- **Task directions**: Word for word, reproduce every line of the data below.

************

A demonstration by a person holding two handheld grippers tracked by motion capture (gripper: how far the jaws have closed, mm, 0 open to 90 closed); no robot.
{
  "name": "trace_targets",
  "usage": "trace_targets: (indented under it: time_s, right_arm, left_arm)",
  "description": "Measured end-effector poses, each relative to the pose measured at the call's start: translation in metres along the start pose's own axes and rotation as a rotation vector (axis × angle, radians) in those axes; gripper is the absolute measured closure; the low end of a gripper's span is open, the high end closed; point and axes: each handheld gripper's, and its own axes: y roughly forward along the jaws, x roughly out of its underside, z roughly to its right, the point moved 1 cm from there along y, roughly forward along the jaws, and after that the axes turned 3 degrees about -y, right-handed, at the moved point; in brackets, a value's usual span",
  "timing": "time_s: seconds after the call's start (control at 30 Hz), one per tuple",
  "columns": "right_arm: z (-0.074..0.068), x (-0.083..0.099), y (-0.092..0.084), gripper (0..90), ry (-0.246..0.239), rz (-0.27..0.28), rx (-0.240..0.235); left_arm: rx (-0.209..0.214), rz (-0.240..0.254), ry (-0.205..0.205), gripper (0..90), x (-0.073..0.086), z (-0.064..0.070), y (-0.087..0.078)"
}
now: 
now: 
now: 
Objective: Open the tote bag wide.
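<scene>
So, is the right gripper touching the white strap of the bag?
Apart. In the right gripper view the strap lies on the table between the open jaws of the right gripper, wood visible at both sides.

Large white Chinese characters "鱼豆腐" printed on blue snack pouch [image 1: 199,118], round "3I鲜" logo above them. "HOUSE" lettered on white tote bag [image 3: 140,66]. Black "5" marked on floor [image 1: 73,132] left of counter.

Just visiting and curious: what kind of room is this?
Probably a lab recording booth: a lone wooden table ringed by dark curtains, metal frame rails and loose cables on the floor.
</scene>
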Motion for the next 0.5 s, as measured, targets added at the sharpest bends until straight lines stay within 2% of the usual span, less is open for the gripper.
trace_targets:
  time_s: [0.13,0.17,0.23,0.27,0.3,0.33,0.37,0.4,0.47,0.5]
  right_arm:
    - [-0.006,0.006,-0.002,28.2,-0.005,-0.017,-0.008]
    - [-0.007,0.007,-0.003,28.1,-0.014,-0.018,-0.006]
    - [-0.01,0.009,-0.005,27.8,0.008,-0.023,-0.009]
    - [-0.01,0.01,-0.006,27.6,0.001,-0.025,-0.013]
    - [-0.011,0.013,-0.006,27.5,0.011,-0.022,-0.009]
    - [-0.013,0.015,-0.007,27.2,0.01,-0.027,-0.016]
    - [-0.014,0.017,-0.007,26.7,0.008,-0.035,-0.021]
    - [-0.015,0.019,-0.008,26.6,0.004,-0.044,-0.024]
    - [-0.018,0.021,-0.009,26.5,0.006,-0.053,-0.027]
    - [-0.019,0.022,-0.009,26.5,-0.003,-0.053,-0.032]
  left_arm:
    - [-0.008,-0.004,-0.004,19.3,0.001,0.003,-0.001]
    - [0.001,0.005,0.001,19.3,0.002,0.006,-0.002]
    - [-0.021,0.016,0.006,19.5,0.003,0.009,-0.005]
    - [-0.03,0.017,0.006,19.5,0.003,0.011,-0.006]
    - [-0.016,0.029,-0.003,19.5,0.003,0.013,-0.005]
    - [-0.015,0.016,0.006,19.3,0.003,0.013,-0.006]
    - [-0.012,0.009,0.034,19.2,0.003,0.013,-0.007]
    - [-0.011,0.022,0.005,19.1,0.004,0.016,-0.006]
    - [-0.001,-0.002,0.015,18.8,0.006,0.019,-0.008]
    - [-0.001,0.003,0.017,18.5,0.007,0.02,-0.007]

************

- **Output**:
A demonstration by a person holding two handheld grippers tracked by motion capture (gripper: how far the jaws have closed, mm, 0 open to 90 closed); no robot.
{
  "name": "trace_targets",
  "usage": "trace_targets: (indented under it: time_s, right_arm, left_arm)",
  "description": "Measured end-effector poses, each relative to the pose measured at the call's start: translation in metres along the start pose's own axes and rotation as a rotation vector (axis × angle, radians) in those axes; gripper is the absolute measured closure; the low end of a gripper's span is open, the high end closed; point and axes: each handheld gripper's, and its own axes: y roughly forward along the jaws, x roughly out of its underside, z roughly to its right, the point moved 1 cm from there along y, roughly forward along the jaws, and after that the axes turned 3 degrees about -y, right-handed, at the moved point; in brackets, a value's usual span",
  "timing": "time_s: seconds after the call's start (control at 30 Hz), one per tuple",
  "columns": "right_arm: z (-0.074..0.068), x (-0.083..0.099), y (-0.092..0.084), gripper (0..90), ry (-0.246..0.239), rz (-0.27..0.28), rx (-0.240..0.235); left_arm: rx (-0.209..0.214), rz (-0.240..0.254), ry (-0.205..0.205), gripper (0..90), x (-0.073..0.086), z (-0.064..0.070), y (-0.087..0.078)"
}
now: 
now: 
now: 
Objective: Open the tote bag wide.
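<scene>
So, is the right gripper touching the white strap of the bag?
Apart. In the right gripper view the strap lies on the table between the open jaws of the right gripper, wood visible at both sides.

Large white Chinese characters "鱼豆腐" printed on blue snack pouch [image 1: 199,118], round "3I鲜" logo above them. "HOUSE" lettered on white tote bag [image 3: 140,66]. Black "5" marked on floor [image 1: 73,132] left of counter.

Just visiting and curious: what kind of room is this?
Probably a lab recording booth: a lone wooden table ringed by dark curtains, metal frame rails and loose cables on the floor.
</scene>
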Motion for the next 0.5 s, as measured, targets added at the sharpest bends until straight lines stay within 2% of the usual span, less is open for the gripper.
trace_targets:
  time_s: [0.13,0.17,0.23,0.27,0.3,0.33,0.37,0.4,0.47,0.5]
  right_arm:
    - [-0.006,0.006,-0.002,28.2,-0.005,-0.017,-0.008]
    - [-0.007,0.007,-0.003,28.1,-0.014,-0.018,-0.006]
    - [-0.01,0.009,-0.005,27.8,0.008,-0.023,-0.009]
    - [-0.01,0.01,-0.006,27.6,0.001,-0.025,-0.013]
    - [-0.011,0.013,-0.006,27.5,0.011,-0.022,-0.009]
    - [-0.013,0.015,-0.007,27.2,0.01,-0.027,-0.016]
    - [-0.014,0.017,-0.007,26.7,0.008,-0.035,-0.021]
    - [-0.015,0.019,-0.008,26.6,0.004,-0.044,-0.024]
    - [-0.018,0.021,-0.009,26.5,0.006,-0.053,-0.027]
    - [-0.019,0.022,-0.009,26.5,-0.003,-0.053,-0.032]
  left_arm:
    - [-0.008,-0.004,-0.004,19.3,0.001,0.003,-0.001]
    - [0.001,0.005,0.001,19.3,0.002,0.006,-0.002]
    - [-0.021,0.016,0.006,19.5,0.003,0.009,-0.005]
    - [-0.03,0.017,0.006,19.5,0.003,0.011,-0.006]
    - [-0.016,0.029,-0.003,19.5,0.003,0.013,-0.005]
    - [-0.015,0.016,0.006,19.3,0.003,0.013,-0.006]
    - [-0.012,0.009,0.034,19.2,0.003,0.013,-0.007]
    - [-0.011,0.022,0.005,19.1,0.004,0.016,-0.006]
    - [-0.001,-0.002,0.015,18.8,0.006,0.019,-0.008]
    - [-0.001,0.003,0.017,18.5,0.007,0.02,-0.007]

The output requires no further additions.